Another important aspect of the sensor was its Standard Error of Measure. We needed to know the variance of $LacI \times TetR$.

Figure 10: Estimated standard deviation of the $LacI \times TetR$ variable

$Var(LacI \times TetR) $ was computed on all different points on the plate and final result was not surprisingly higher at the interface. The maximal estimated value of standard deviation in the interface is here $1.9x10^{4}$ $(proteins^{2}/cell)^{2}$.

Knowing the number of bacteria we will put in the channels of the plate, we will then know the precision of the sensor. The $LacI \times TetR$ variable is a sum of all cells' proteins over the channel. Which makes it a sum of independant random variables ( $LacI_i \times TetR_i $ and $LacI_j \times TetR_j $ independant for $i \neq j$).

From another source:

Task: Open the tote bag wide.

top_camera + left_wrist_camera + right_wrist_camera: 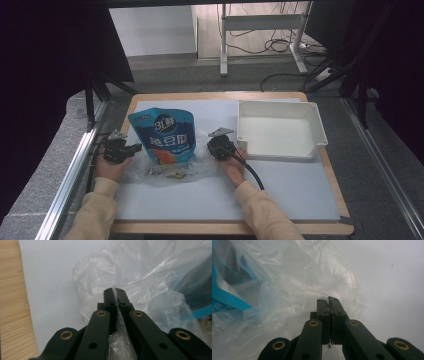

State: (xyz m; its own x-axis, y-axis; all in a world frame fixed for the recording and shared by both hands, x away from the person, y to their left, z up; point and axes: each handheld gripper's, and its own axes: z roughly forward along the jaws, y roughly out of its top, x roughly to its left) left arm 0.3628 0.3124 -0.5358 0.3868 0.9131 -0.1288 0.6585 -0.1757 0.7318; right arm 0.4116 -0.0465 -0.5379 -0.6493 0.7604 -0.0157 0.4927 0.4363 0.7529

The precision can therefore be calculated with the Central Limit theorem :

$precision_{68\%} = \frac{\sigma_{LacI \times TetR_{cell}}}{\mu_{LacI \times TetR_{cell}}\sqrt{n_{cells}}}$

For example, if we want to be sure that $68\%$ of the bacteria will be within +/- $10\%$ around the mean of the channel, we can therefore state that 9025 bacteria are needed in the channels at least. Knowing that the number of bacteria per channel will be about millions, we can be sure that the precision will be much higher.